Anthony Joshua refused to let a serious knee injury prevent him from attending a Black Lives Matter protest in Watford on Saturday afternoon.
The unified heavyweight champion of the world was spotted amongst hundreds of protestors who gathered in Watford town centre on Saturday to get behind the movement, which has gained widespread support worldwide.
“The virus has been declared a pandemic,” Joshua said as he addressed protesters.
“This is out of control. And I’m not talking about Covid-19. The virus I’m talking about is called racism.”
The IBF, WBA and WBO world champion added: “We stand united against a virus which has been instrumental in taking lives, taking lives of the young, old, rich, poor; a virus which is unapologetic and spreads across all sectors.”
Anti-racism protests are being held across the globe following the death of George Floyd, an unarmed black man who was killed in the US after being pinned to the ground with a knee on his neck by a white policeman.
And Joshua joined hundreds of BLM supporters in the streets of Watford on Saturday – albeit on crutches.
The 30-year-old has been spotted with a brace on his knee in recent weeks and was also forced to wear it during the protest.
But with a long walk through the town of Watford in store, AJ opted for a pair of crutches to help facilitate his journey.

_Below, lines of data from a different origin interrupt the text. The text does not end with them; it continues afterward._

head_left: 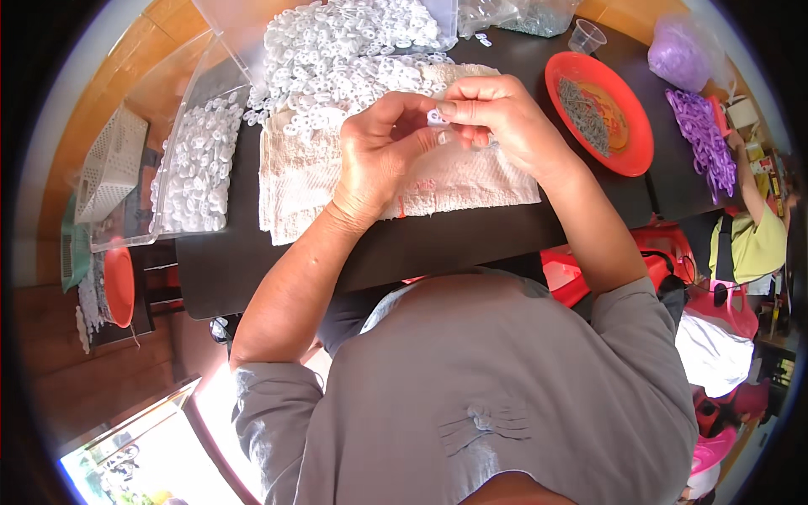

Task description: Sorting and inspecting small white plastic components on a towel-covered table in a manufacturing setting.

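Note:
Over a folded pale towel (311, 181), my two hands meet at a small white oval plastic piece (436, 118). My left hand (379, 151) pinches it between thumb and forefinger. From the other side, the thumb and fingers of my right hand (501, 122) close on the same piece. Just beyond my hands a big heap of similar white pieces (353, 76) spills onto the towel's far edge. To the right stands a red plate (637, 126) bearing many thin grey metal pins (582, 114). Whether my right fingers also hold a pin is too small to tell.
A clear plastic bin (168, 168) with more white pieces stands at the left. Behind the plate is a clear cup (587, 37). Purple linked pieces (703, 139) and a purple bag (677, 59) lie at the right, near another person in a yellow-green shirt (753, 244).

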`<state>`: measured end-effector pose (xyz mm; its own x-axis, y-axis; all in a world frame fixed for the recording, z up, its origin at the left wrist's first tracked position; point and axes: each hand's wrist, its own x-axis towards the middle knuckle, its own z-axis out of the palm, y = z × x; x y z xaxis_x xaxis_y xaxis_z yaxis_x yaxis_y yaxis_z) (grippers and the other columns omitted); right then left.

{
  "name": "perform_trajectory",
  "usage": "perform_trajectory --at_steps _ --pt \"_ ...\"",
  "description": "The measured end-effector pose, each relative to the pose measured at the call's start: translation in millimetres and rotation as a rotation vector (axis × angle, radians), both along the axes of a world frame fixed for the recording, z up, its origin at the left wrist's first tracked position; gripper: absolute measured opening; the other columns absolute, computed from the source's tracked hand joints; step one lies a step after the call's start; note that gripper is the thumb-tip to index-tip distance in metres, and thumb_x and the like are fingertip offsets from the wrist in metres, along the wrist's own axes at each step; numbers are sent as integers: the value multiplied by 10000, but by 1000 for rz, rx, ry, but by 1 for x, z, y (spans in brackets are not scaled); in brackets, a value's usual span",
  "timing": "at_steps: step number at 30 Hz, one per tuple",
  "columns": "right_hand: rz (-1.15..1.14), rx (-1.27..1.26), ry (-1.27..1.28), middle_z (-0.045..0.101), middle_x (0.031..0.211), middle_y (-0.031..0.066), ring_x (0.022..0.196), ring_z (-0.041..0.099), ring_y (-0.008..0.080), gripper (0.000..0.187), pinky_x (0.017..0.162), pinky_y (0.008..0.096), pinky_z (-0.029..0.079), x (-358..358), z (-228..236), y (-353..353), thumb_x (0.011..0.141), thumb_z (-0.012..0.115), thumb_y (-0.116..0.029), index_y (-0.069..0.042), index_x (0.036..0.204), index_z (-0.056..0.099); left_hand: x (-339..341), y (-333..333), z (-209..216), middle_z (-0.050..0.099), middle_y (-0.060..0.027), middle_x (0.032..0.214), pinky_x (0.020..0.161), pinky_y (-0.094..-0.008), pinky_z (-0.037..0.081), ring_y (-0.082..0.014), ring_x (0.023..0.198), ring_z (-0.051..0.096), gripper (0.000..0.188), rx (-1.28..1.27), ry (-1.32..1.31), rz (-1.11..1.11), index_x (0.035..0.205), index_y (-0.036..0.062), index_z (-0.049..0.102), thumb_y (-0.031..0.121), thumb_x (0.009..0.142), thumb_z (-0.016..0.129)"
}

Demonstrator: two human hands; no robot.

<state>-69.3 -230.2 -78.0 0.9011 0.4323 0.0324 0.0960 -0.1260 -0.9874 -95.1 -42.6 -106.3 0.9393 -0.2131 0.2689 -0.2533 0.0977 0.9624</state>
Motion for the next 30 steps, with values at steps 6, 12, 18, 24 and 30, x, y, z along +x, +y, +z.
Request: perform_trajectory --at_steps 6,12,18,24,30 --pt "45 88 123 557 658 -3 568 520 66 214 515 201 345 -2 1 -2 915 608 -197 1 847 654 -2 -1 -5 687 -51 855 729 -242 533 -95 774 639 196 36 -174 46 972 0 628 2 809 737" --pt "66 63 76 562 668 -7 570 519 66 203 512 203 344 -6 0 4 913 608 -188 2 854 650 -3 3 -3 669 -36 790 661 -226 511 -78 719 610 178 212 -324 113 935 3 639 28 803 757" --pt "-87 -352 -346 574 659 2 595 539 102 143 543 264 404 1 4 2 876 634 -154 -15 846 638 -14 31 62 654 -73 739 441 -219 424 -95 552 578 122 -110 -180 441 893 -19 647 -33 786 703" --pt "45 -835 -726 627 774 115 713 592 329 64 634 423 454 -17 -4 -19 777 622 -65 -21 785 576 -27 141 136 626 -126 698 452 -225 383 -145 542 556 104 31 -426 744 857 -88 634 -16 804 687" --pt "45 -992 -777 619 819 100 814 618 327 49 669 447 467 -20 -20 -16 774 604 -42 -36 798 561 -20 221 147 664 -22 758 561 -208 435 -78 644 577 202 1157 -346 1307 951 14 717 106 782 778"
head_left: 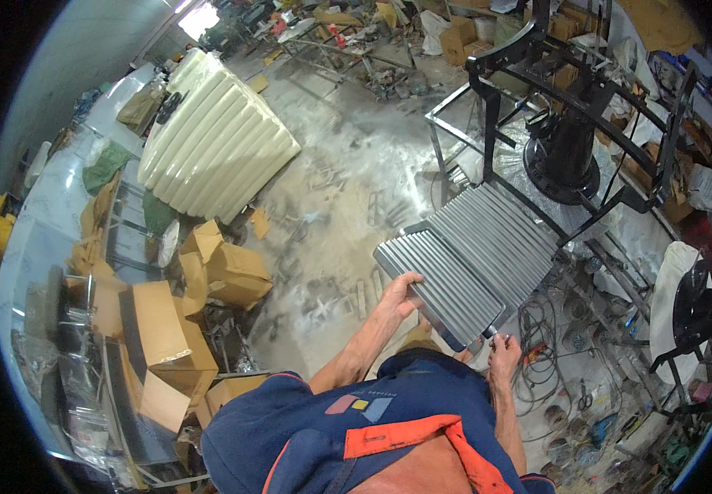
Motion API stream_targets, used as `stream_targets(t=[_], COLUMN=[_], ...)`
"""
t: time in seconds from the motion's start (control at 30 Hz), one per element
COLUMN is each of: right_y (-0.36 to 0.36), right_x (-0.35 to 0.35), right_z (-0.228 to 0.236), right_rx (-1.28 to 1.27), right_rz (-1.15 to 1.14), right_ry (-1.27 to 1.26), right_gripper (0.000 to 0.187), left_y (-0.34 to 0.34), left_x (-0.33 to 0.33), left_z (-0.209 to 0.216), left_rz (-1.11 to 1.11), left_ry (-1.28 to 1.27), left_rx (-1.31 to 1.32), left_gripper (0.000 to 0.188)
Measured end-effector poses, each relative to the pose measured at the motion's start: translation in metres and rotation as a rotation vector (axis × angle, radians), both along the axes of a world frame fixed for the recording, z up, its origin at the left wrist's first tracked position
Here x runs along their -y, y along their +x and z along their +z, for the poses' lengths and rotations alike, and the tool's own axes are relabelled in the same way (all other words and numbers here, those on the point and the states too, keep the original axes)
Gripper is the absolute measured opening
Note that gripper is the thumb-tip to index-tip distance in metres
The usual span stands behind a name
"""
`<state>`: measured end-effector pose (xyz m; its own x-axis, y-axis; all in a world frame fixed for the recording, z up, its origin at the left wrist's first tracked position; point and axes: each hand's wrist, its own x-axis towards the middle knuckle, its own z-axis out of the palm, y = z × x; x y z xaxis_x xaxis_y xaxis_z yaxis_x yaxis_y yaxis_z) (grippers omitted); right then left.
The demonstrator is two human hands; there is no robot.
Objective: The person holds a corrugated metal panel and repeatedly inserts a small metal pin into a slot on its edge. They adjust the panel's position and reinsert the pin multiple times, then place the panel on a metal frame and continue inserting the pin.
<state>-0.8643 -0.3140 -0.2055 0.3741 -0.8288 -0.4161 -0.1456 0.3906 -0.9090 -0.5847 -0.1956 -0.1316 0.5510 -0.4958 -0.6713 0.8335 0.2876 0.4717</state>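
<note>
A smaller grey ribbed panel (438, 288) with rounded corners lies tilted in front of me, against a larger grey ribbed panel (500, 235). My left hand (405, 294) grips the smaller panel's left edge, thumb on top. At its near right corner, a short metal rod-like piece (490, 332) sticks out. Close to that piece is my right hand (504, 352), its fingers pinched together; what they hold, if anything, is too small to make out. Beyond the larger panel stands a black metal chair-like frame (492, 123) with a round black pedestal base (566, 173).
Cream ribbed padded panels (216, 136) stand at the far left. Open cardboard boxes (166, 333) sit left of me, near a metal rack. Coiled cables (537, 350) and scissors (585, 397) lie on the floor at right, below a black frame part with white wrapping (679, 309).
</note>
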Motion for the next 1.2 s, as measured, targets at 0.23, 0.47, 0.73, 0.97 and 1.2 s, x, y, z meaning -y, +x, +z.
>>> stream_targets(t=[0.23,0.47,0.73,0.97,1.2], right_y=[0.005,0.014,0.009,0.021,0.015], right_x=[0.013,0.016,-0.004,-0.012,0.000], right_z=[0.000,0.038,0.016,0.014,0.041], right_rx=[-0.001,-0.086,0.016,-0.040,-0.288], right_rz=[0.029,0.031,-0.007,-0.210,-0.190], right_ry=[0.183,0.356,0.107,0.146,0.155], right_gripper=[0.022,0.022,0.014,0.017,0.021], left_y=[-0.001,-0.002,0.000,0.010,0.013], left_x=[0.003,0.004,0.000,-0.010,-0.012], left_z=[0.006,0.020,0.014,0.013,0.023], left_rz=[0.027,0.010,-0.011,-0.101,-0.212], left_ry=[-0.015,-0.003,-0.046,-0.060,0.009], left_rx=[0.034,0.009,0.011,-0.017,0.022], left_gripper=[0.031,0.042,0.043,0.041,0.045])
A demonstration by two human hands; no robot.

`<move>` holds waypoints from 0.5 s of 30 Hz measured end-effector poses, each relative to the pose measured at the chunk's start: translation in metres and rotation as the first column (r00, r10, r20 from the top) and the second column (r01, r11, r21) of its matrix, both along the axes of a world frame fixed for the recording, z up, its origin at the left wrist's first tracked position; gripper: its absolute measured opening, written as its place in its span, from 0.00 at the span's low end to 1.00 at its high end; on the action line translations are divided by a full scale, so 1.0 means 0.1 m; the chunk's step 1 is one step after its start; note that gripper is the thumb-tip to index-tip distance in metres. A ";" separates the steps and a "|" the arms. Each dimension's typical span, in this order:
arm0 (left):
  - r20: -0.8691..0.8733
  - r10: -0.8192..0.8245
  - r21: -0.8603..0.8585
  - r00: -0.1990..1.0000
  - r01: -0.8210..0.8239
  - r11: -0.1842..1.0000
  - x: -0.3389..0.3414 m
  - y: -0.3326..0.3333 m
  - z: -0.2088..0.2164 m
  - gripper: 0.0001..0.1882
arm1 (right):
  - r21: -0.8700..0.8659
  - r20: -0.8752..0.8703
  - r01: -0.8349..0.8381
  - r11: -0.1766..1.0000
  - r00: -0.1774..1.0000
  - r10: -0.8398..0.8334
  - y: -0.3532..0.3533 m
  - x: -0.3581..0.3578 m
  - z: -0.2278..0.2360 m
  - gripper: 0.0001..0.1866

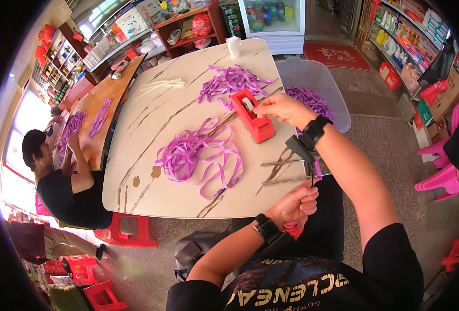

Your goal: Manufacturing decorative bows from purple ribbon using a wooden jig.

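Note:
A red tape dispenser (261, 131) with a pale tape roll (247, 103) stands near the table's right side. My right hand (281, 110) reaches over it, thumb and fingers pinched together at the roll, apparently on the tape. Close to the table's near right edge, my left hand (295, 203) is closed; a thin dark piece sticks up from its fingers, and what it grips is mostly hidden. Just above that hand, a short purple ribbon (317, 169) hangs beside two thin metal rods (282, 163). Loose purple lanyards (180, 155) lie coiled left of the dispenser.
Another purple ribbon pile (232, 83) lies behind the dispenser, with pale strips (159, 85) to its left. A clear plastic bin (342, 98) of purple ribbons stands right of the table. A seated person (66, 179) handles purple ribbons at a wooden table (116, 98). Pink chairs (449, 155) stand right.

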State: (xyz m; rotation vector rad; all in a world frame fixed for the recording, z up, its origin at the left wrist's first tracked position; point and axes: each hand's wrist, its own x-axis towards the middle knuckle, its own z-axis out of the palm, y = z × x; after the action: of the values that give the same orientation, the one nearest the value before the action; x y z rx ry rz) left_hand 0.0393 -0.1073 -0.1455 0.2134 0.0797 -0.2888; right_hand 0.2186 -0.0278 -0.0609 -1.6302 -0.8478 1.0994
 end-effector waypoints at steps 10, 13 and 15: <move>0.000 0.018 0.076 1.000 -0.018 0.997 -0.02 -0.01 -0.02 0.09 | -0.078 -0.131 -0.029 0.997 0.991 0.019 -0.43 -0.21 -0.38 0.12; -0.010 0.005 0.084 1.000 -0.004 0.996 -0.01 -0.01 0.00 0.10 | 0.007 0.111 0.002 1.000 0.994 -0.003 -0.38 -0.19 -0.51 0.12; -0.068 0.031 0.088 0.997 -0.025 0.996 -0.03 -0.03 0.00 0.13 | 0.061 0.283 0.005 0.998 0.959 -0.022 -0.35 -0.19 -0.55 0.12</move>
State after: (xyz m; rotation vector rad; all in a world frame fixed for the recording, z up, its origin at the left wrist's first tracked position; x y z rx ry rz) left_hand 0.0364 -0.1099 -0.1459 0.2889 0.1638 -0.2653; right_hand 0.1993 -0.0631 -0.1157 -1.7662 -1.0428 0.8328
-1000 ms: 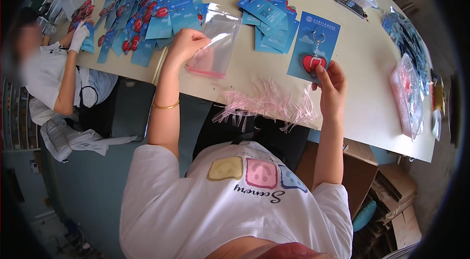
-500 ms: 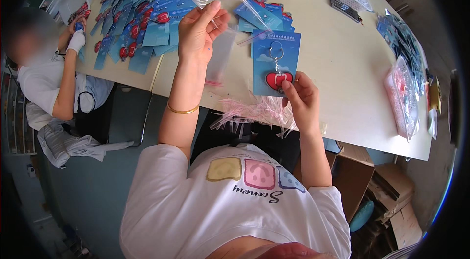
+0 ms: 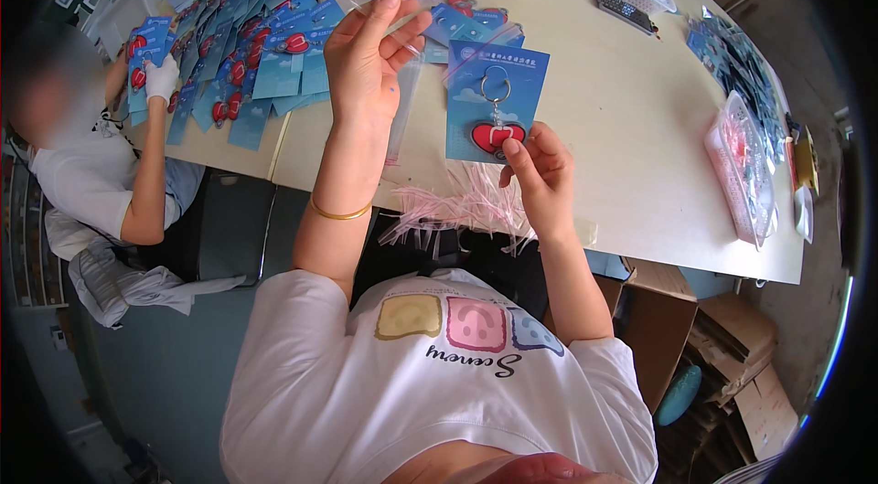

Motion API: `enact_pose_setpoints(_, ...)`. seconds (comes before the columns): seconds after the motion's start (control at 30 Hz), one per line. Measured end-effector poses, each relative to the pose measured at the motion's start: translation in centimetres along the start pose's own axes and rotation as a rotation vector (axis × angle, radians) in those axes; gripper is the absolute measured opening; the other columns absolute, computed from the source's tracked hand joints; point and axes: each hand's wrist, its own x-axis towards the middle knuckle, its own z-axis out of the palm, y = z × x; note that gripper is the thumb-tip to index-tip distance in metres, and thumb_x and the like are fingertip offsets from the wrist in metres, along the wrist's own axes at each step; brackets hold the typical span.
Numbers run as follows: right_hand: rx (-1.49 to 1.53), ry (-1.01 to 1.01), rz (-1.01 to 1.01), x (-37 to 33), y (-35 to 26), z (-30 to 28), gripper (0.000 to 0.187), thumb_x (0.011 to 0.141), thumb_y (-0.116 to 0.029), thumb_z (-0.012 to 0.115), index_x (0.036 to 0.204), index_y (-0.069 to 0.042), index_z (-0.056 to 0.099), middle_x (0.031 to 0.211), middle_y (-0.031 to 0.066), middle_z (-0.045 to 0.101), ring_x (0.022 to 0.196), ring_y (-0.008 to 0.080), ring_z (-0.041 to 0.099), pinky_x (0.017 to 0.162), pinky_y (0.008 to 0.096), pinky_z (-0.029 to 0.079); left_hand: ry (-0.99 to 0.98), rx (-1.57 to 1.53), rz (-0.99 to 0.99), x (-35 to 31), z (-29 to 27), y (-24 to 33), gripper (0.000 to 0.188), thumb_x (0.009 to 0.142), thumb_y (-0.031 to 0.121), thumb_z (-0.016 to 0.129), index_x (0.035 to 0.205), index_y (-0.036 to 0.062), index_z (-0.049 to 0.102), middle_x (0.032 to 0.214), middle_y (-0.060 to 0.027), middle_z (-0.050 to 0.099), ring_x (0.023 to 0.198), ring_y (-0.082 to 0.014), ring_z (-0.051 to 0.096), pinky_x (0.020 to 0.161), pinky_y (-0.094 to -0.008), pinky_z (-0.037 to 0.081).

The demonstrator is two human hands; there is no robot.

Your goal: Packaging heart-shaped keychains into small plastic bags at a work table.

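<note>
Above the bench (image 3: 640, 137), a clear bag (image 3: 434, 31) has been lifted, pinched by the left hand (image 3: 364, 68), and the blue card (image 3: 463, 91) with 1 red heart keychain (image 3: 485, 134), gripped by the right hand (image 3: 547, 180), brought leftward.

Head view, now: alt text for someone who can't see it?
A person's right hand holds up a blue card bearing a red keyring charm, while the left hand holds a clear bag. Pink strips lie at the near edge of the pale table; blue cards pile up at left beside a gloved co-worker.
</note>
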Motion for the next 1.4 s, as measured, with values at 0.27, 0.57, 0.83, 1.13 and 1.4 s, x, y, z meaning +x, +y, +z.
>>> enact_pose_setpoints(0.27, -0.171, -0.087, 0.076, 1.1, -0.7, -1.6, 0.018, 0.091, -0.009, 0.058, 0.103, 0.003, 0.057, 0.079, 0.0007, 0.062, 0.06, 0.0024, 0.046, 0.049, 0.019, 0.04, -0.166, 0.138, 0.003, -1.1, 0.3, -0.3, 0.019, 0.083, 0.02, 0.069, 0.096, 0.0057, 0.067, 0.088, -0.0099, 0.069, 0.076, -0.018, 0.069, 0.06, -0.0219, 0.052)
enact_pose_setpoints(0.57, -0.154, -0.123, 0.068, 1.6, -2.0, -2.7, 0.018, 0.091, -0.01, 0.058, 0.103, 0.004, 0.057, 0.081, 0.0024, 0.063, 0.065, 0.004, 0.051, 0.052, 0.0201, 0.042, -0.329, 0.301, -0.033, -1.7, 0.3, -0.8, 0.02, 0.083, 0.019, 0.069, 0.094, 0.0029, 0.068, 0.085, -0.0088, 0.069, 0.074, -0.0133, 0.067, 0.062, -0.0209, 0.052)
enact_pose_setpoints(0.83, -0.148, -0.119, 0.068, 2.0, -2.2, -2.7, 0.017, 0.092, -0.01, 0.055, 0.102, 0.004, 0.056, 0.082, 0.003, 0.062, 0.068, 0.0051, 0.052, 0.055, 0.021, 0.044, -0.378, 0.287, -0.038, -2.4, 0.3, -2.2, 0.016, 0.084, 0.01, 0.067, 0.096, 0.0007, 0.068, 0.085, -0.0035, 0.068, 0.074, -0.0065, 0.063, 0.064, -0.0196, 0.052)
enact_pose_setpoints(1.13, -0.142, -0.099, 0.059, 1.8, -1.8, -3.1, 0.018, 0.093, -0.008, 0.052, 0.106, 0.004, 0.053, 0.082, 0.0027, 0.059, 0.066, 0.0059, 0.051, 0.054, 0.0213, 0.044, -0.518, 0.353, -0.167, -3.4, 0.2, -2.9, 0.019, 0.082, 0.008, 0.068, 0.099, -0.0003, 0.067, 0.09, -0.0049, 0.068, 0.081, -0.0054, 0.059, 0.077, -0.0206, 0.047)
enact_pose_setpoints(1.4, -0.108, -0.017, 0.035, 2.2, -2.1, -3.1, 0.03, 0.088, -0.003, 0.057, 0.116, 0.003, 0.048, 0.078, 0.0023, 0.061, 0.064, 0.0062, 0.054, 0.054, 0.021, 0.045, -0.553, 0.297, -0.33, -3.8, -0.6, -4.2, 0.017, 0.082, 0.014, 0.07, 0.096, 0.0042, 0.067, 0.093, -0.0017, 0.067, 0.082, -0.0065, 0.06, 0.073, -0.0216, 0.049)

At one stage he ditched the crutches, however, and was seen riding a scooter amongst his fellow protestors.
Earlier last week, an unnamed source shed light on Joshua’s injury, which is not believed to be an “immediate concern”.
“Anthony felt a slight twinge in his knee while training,” they told The Sun.
“The brace is a precautionary measure on the advice of physios.
“It will be further checked by his doctors but there is no immediate concern.”
Joshua was one of several high-profile figures who took part in Blackout Tuesday, an initiative which saw social media flooded with symbolic black squares in support of the BLM movement.
Along with his black square, the Olympic gold medallist wrote: “Rest in peace to our ancestors who fought & died for our freedom.
“Rest in peace to all the Afro-Caribbean descendants that have been murdered, sent to jail, denied jobs, racial profiled, lynched, shot & suffocated! All because of the colour of our skin.
“When the lights are turned back on tomorrow, what would you like to see?
“I’m so proud of the BLM movement. The peaceful protests! Are you?”